PROBLEM DETAILS => Lines from the beginning of the material below through the line that has "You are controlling" are to be reproduced exactly, but pictures are not.

::::

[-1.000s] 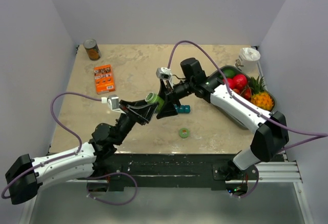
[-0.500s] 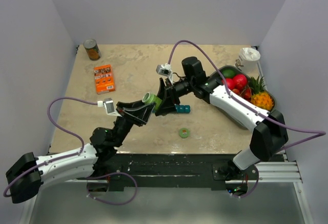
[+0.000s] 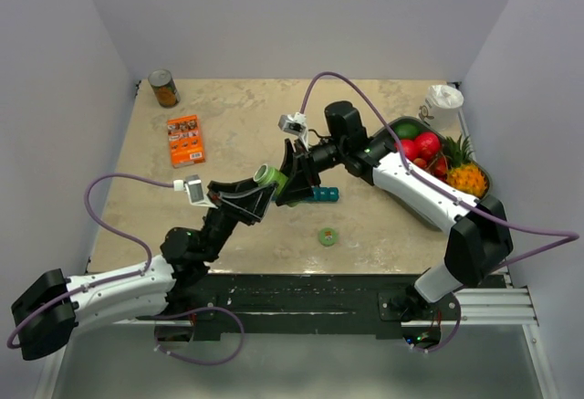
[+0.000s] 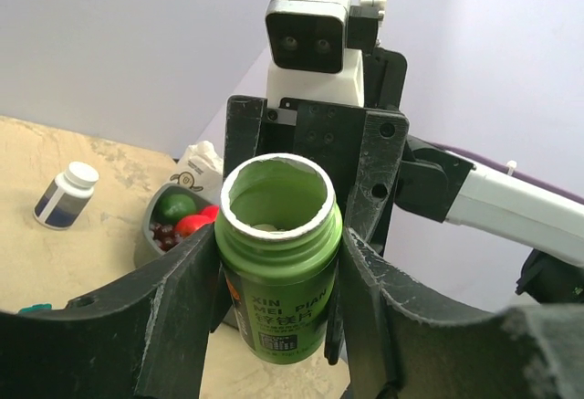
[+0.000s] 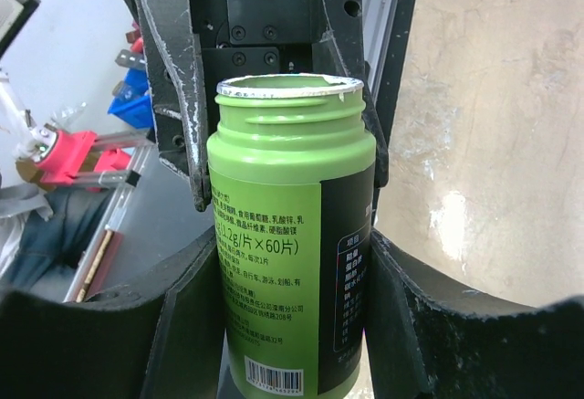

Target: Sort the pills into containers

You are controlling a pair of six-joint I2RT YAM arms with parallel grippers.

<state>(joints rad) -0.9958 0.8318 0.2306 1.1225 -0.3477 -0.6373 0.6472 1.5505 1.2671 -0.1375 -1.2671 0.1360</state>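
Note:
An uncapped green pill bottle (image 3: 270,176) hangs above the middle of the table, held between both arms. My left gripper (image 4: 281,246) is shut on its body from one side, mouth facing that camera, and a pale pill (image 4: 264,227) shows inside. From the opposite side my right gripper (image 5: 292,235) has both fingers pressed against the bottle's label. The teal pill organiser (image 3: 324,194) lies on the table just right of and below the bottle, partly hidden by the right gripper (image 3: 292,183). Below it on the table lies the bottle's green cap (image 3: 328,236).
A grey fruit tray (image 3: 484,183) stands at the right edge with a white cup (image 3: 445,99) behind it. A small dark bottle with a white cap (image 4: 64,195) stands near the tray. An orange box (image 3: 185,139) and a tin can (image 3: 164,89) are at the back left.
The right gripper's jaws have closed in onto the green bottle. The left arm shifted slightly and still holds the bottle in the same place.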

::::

RESULT OF THIS TASK =>
[-1.000s] 
[-0.500s] 
[+0.000s] 
[+0.000s] 
[+0.000s] 

Target: Sort the pills into containers

You are controlling a pair of six-joint I2RT YAM arms with parallel grippers.

No additional output is required.